* **Directions for this task**
If a line in the material below holds the string "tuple", tally it, then give the tally alone.

* **Task material**
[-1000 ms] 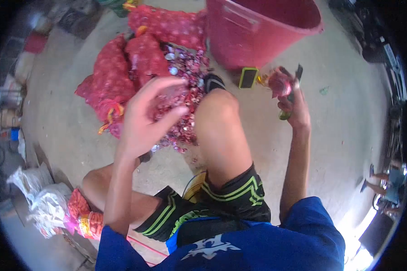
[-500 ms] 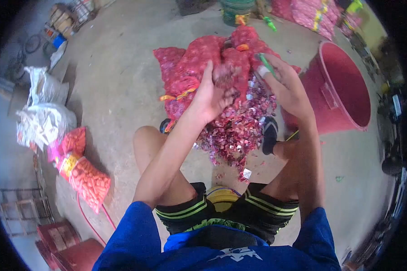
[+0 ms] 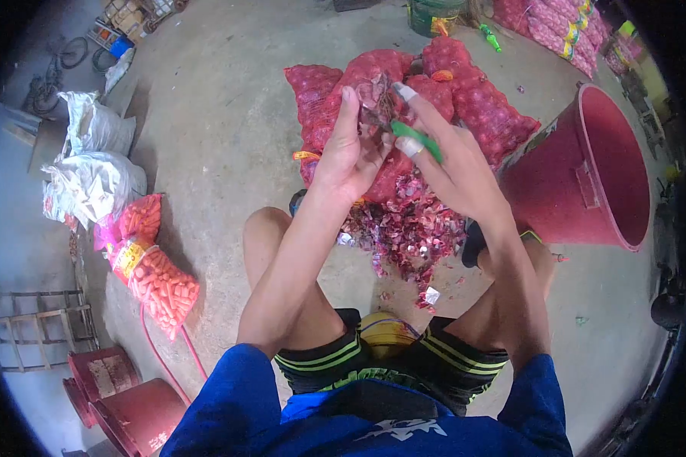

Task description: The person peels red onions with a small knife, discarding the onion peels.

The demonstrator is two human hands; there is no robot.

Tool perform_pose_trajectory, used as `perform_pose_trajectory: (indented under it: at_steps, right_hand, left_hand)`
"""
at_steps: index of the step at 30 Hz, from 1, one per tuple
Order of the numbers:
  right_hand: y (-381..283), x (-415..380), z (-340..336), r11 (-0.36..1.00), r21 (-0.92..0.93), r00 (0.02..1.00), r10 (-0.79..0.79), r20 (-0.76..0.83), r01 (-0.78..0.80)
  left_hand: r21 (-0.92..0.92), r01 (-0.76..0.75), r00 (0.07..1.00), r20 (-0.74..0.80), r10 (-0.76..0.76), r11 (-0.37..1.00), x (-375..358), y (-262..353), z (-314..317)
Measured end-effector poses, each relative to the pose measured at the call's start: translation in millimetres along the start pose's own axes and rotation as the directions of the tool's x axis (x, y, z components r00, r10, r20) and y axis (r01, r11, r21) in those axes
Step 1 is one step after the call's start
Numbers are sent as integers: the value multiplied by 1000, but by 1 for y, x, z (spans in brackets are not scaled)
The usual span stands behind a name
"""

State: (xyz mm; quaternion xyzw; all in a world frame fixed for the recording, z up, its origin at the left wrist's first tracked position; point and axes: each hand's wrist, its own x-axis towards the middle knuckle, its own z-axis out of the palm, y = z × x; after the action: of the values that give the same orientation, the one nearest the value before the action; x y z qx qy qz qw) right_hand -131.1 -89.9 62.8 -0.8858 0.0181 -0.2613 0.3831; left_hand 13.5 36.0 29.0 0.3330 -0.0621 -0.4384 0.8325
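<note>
My left hand (image 3: 348, 156) is raised over the red net sacks, its fingers curled round a reddish-brown onion with loose, dry skin (image 3: 375, 103). Close on its right, my right hand (image 3: 453, 156) grips a green-handled tool (image 3: 417, 141), its tip near the onion; the blade is hard to make out. Pale wraps cover some right-hand fingers. Below both hands, a heap of purple-red onion skins (image 3: 411, 236) lies on the floor. Net sacks full of red onions (image 3: 480, 99) lie just beyond it.
A large red tub (image 3: 579, 175) lies tilted at the right. White sacks (image 3: 95, 198) and an orange-filled net bag (image 3: 160, 286) stand at the left, with red buckets (image 3: 141, 415) nearer. A green bucket (image 3: 427, 17) and more net sacks (image 3: 556, 30) are at the back.
My hands have come together; the right hand has moved left with the green tool to the onion in the left. The view has shifted, so the surroundings appear further right.
</note>
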Motion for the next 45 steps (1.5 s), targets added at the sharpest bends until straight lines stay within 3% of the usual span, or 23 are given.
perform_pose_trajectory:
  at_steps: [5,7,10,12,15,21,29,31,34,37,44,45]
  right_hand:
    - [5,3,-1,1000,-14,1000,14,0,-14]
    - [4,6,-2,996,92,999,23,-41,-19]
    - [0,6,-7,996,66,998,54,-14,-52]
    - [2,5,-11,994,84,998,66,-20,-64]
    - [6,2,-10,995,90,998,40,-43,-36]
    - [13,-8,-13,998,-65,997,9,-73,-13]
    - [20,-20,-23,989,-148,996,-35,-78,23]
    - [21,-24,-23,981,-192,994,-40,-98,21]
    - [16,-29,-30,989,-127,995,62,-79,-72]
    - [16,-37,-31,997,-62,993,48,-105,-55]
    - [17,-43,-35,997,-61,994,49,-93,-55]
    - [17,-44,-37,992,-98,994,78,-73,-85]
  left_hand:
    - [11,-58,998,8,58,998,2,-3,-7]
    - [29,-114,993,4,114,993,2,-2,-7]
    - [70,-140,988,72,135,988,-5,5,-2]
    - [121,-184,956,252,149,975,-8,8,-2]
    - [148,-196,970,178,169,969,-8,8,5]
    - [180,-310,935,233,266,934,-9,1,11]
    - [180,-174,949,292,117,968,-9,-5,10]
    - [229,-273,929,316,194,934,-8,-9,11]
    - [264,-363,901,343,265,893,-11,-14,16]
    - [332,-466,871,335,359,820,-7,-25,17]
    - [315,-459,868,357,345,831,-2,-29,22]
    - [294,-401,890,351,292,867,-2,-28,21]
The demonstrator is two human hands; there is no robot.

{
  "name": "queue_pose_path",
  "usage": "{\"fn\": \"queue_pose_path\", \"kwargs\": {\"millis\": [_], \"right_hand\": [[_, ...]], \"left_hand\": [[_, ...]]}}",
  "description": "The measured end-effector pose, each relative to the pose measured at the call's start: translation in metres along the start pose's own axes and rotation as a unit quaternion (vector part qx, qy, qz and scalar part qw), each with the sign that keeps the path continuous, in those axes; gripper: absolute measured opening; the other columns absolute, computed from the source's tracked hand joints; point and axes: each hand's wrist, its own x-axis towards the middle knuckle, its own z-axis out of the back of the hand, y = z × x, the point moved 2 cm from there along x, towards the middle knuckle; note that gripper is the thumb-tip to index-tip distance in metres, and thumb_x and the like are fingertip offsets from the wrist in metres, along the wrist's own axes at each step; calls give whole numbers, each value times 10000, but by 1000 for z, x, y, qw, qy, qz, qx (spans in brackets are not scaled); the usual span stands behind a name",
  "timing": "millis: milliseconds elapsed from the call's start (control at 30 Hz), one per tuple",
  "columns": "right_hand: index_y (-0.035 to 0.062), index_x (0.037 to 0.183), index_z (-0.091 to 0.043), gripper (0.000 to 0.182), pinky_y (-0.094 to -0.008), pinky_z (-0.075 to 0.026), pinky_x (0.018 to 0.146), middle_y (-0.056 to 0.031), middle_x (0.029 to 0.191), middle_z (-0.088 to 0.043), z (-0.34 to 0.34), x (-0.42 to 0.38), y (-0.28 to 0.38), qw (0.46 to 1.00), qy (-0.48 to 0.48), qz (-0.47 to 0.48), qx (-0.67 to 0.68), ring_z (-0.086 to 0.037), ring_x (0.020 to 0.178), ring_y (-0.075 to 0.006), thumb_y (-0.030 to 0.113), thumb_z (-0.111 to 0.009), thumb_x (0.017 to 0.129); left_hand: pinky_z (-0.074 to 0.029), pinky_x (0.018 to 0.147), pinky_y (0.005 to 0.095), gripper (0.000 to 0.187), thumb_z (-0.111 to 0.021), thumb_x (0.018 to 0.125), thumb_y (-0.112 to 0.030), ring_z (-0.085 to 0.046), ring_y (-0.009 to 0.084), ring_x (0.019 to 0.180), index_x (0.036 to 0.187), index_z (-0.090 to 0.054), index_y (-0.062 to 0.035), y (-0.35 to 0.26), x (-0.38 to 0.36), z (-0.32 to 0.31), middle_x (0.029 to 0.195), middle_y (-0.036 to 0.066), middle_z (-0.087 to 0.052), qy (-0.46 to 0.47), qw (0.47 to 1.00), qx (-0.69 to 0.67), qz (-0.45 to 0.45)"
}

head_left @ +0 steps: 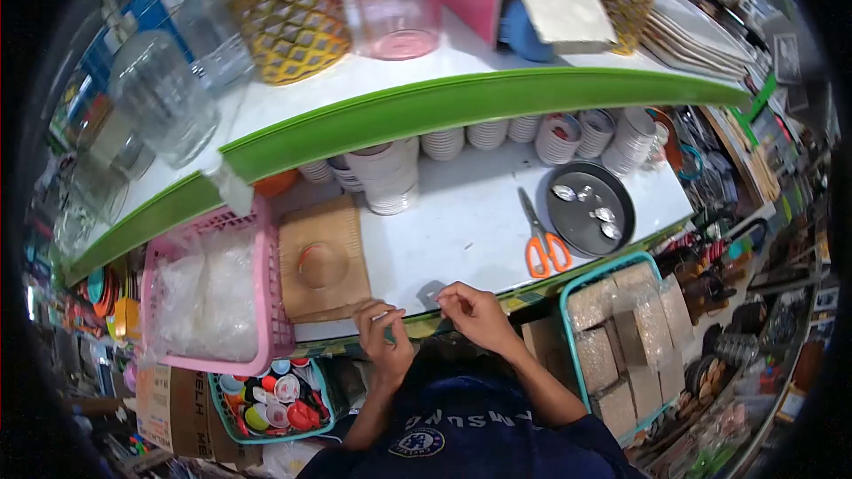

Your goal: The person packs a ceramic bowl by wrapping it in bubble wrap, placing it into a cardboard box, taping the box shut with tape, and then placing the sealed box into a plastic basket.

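My left hand [384, 337] is raised at the counter's front edge, its fingers curled in toward the thumb. To the right of it, my right hand [482, 315] has thumb and forefinger pinched together over the same edge. What the fingertips hold is too small to make out. A small greyish patch shows on the white counter [444, 231] just beyond them. Orange-handled scissors [536, 229] lie past my right hand, blades pointing away. Beside them sits a round black pan [581, 232] with several shiny silver pieces [611, 231] inside.
A cardboard piece [297, 284] with a clear round item lies left, beside a pink basket [266, 284] of clear plastic. Stacked cups [390, 186] line the back under a green-edged shelf [479, 93]. Teal baskets [568, 319] flank me below, holding wrapped blocks [637, 310] and colourful small items [284, 390].
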Motion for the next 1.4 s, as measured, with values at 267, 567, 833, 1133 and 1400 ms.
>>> {"fn": "queue_pose_path", "kwargs": {"millis": [267,567,833,1133,1400], "right_hand": [[5,1145,-574,348,-297,-502,660,-96,818,-646,-74,67,18,993,73,42,-87,-608,696,-154,278,-654,945],[1,915,-571,363,-314,-500,652,-70,772,-624,-98,90,7,990,35,46,-128,-599,683,-147,313,-750,868],[4,1114,-490,282,-273,-499,691,-68,876,-675,-78,89,-15,995,28,0,100,-597,761,-84,169,-647,946],[45,1095,-598,175,-211,-469,642,-9,911,-614,-32,60,-15,977,-152,28,147,-568,768,-66,157,-562,965],[-2,1084,-610,192,-232,-481,727,-37,931,-637,-2,40,-16,933,-228,10,279,-589,827,-90,137,-558,961]], "left_hand": [[-291,1113,588,305,-637,844,-18,-410,449,1314,1146,-650,-62,38,43,49,1260,161,-554,12,964,267,-15],[-300,1101,558,176,-672,840,-51,-447,384,1299,1015,-668,-62,67,44,64,1225,97,-594,38,969,234,73],[-375,1060,454,144,-615,892,-51,-500,375,1244,1019,-660,-1,50,52,76,1187,155,-611,21,959,283,19],[-350,1080,511,119,-631,873,-55,-456,377,1303,986,-649,-23,59,51,78,1139,119,-627,37,965,254,48],[-333,1102,502,201,-598,892,-76,-437,381,1318,1080,-651,-28,57,53,78,1188,123,-606,65,956,272,90]]}}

* **Worked solution**
2